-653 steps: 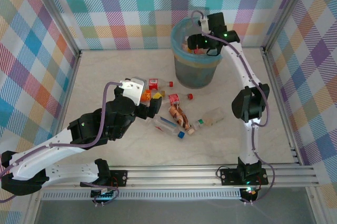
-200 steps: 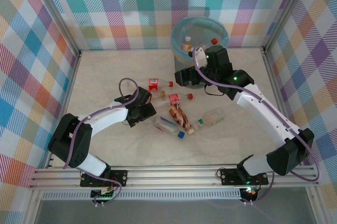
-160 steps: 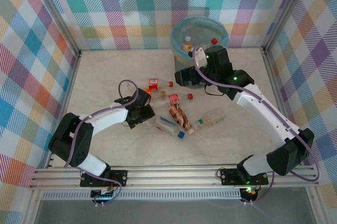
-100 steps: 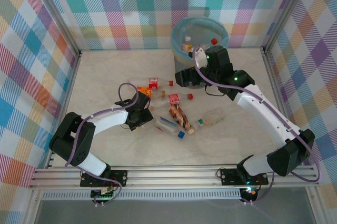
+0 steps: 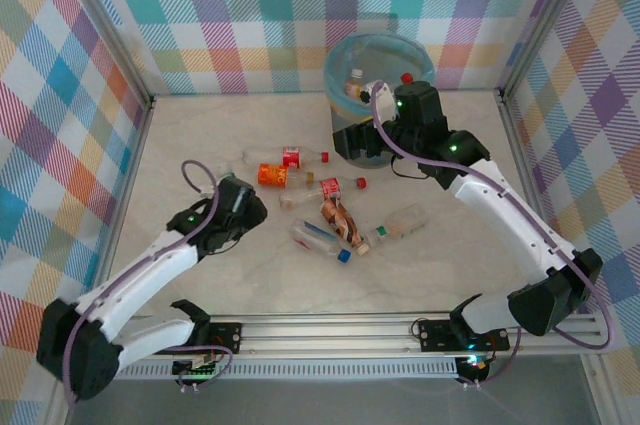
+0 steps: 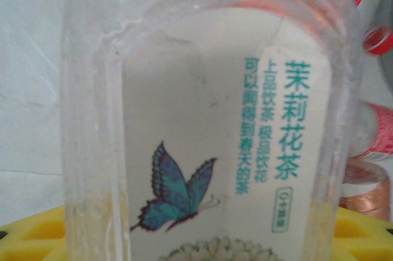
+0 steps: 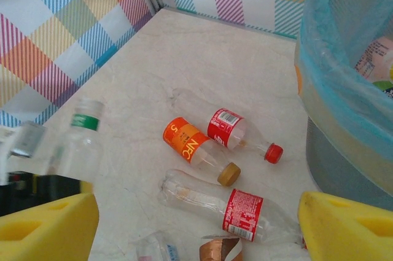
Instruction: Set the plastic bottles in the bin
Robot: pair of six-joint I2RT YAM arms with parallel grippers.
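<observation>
I had left gripper (image 5: pixel 245 210) clamped on butterfly-label bottle (image 6: pixel 202 138), left of tabletop centre; right gripper (image 7: pixel 195 212) gaped wide, empty, beside bin (image 5: pixel 330 67) at far edge; few binned bottles (image 5: pixel 353 78) showed inside; roughly seven loose bottles (image 7: pixel 199 144) to go mid-tabletop.

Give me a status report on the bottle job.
Left gripper shut on clear bottle. Right gripper open, empty, beside bin. Several loose bottles on table. Bin mouth unobstructed.

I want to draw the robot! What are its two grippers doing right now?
Left gripper: shut on the clear butterfly-label bottle.
Right gripper: open, holding nothing.
</observation>
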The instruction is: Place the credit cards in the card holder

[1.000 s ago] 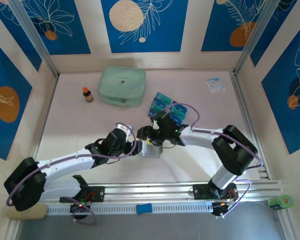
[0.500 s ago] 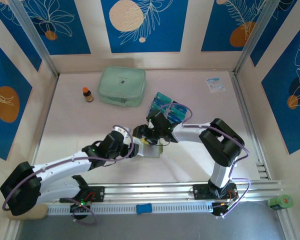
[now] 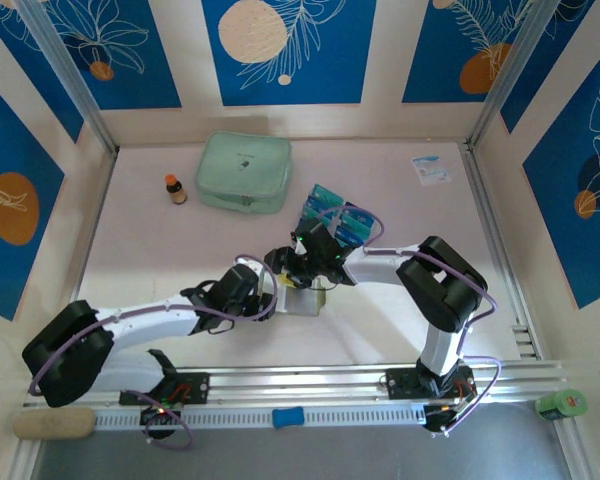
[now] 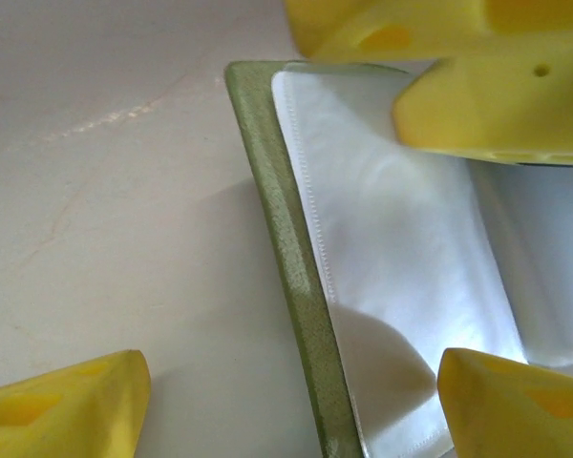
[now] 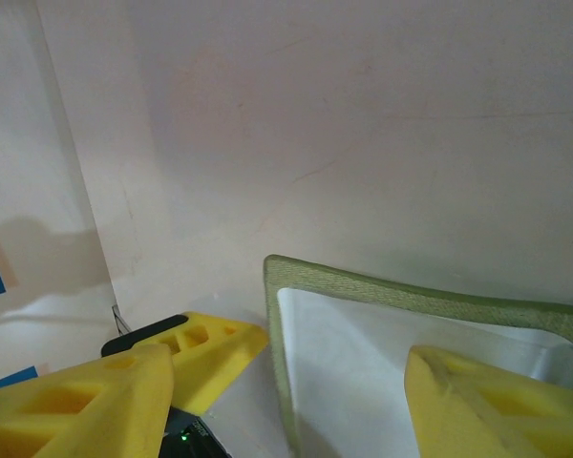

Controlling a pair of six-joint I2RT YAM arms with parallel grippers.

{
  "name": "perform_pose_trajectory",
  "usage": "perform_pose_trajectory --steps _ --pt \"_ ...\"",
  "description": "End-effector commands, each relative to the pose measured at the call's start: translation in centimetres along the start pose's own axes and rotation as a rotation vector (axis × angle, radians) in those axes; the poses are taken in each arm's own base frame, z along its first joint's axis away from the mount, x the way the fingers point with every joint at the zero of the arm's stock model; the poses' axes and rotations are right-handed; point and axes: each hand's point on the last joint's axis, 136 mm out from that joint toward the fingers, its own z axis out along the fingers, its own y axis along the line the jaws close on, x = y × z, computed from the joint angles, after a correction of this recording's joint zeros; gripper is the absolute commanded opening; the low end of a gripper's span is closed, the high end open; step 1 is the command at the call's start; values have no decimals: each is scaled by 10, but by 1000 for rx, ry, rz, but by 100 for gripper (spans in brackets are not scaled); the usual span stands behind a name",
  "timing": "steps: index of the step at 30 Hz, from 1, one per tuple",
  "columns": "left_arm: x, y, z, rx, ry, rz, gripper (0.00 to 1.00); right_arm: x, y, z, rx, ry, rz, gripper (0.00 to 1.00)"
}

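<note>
Olive-green folding card holder (image 3: pixel 302 299) lying open, its edge sitting between the wide, empty jaws of the left gripper (image 4: pixel 291 405) at 9 o'clock — right gripper (image 5: pixel 301 401) hovering at 12 o'clock, jaws spread, gripping nothing.

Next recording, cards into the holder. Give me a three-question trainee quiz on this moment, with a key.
1. True or false: the card holder lies folded shut.
2. Where are the credit cards? A inside the holder; B on the table beyond it; C off the table.
3. Fill in: the left gripper and right gripper both stand ___ astride the holder's edge.
Key: 1 false, it lies open; 2 B; 3 open.
</note>
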Motion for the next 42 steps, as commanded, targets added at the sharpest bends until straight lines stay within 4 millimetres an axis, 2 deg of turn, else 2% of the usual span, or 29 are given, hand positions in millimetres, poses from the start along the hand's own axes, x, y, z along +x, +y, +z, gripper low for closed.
perform_pose_trajectory --steps 1,5,8,10,16,18,24,33,37,42 --pt "-7 11 0 -68 -20 -9 79 2 8 -11 -32 2 -17 65" --pt "0 17 1 -88 -13 -25 79 6 3 -17 -2 0 -42 64" --pt "2 18 2 -88 -12 -32 79 9 -5 -17 25 9 -47 59" --pt "2 18 1 -86 -15 -35 79 11 -11 -15 42 11 -44 52" --pt "4 19 2 -82 -15 -41 79 16 -28 -12 114 4 -38 23" --pt "5 19 1 -79 -16 -41 79 15 -32 -11 132 0 -35 17" --pt "-1 15 -4 -61 -37 -49 79 13 -41 -1 165 21 -46 13" --pt "-33 3 -18 -34 -101 -38 84 10 -40 11 169 74 -98 11" --pt "-37 5 -12 -48 -96 -23 84 10 -39 10 163 78 -101 11" --pt "-31 12 0 -73 -69 -10 85 10 -37 9 153 80 -104 11"
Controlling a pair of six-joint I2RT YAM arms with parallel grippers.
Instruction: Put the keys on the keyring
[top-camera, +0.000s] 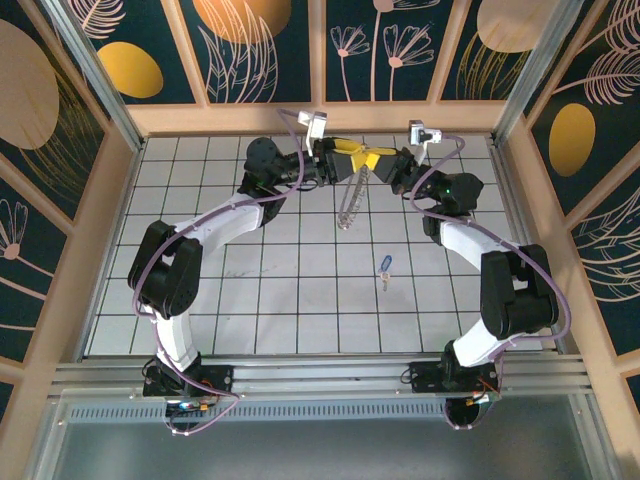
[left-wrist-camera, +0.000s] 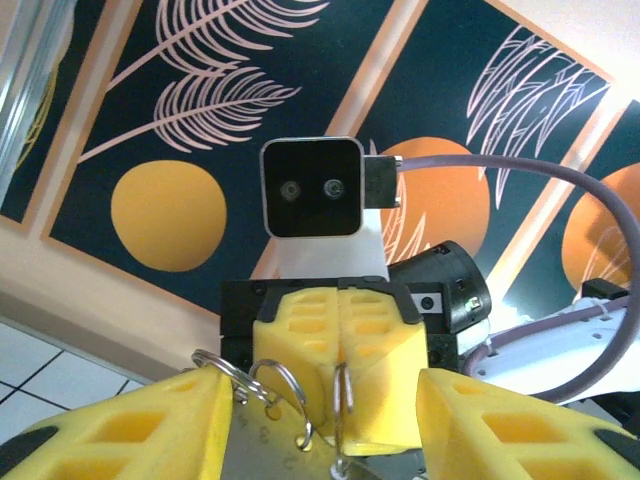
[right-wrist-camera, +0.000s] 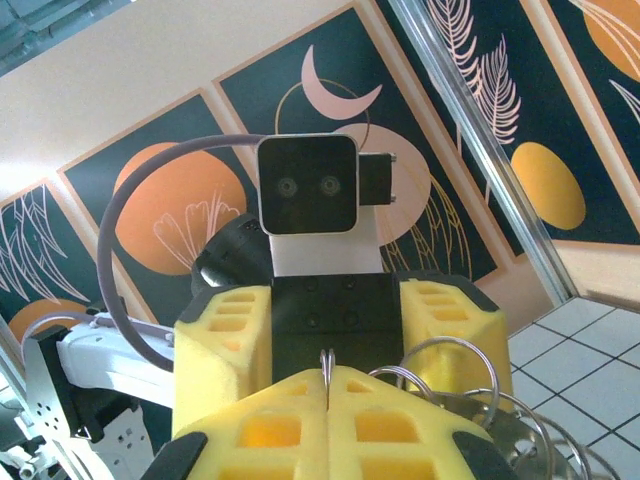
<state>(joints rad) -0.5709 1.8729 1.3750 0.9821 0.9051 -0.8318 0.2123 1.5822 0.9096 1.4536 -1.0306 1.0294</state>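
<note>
- Near, right of centre, the blue-headed key (top-camera: 385, 266) lies alone on the tiled desk (top-camera: 250, 300).
- Farther back, the keyring (top-camera: 350, 205) dangles below both hands.
- Right hand (top-camera: 380, 158) – pressed together, pinching the keyring.
- Left hand (top-camera: 350, 157) – spread, flanking the right hand's fingers.

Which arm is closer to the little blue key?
Right. The right arm bends close beside the blue key, on its right; the left arm reaches past farther away on its left.

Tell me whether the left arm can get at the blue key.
Probably yes: the key lies alone on bare tiles, and the left gripper is open; the right gripper holds the keyring.
</note>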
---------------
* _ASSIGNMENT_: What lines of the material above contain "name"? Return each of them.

* _ANSWER TO THE EXERCISE_:
  "name": "perform_pose_trajectory",
  "description": "End-effector commands, each relative to the pose measured at the call's start: translation in centimetres along the start pose's own axes and rotation as a rotation vector (axis × angle, radians) in those axes; the poses are taken in each arm's own base frame, z along its first joint's axis away from the mount, x the way the fingers point with every joint at the zero of the arm's stock model; the poses' axes and rotations are right-handed; point and axes: each hand's point on the last joint's axis, 136 mm out from that joint toward the fingers, its own z axis out along the fingers, its own y axis along the line the jaws close on, x = y × z, computed from the joint angles, after a correction of this recording's joint zeros; gripper is the absolute commanded opening; the low end of a gripper's span is closed, the high end open; step 1 is the command at the call's start; values have no decimals: each is scaled by 10, but by 1000 for rx, ry, rz, but by 100 for gripper (spans in brackets are not scaled); the usual span stands behind a name",

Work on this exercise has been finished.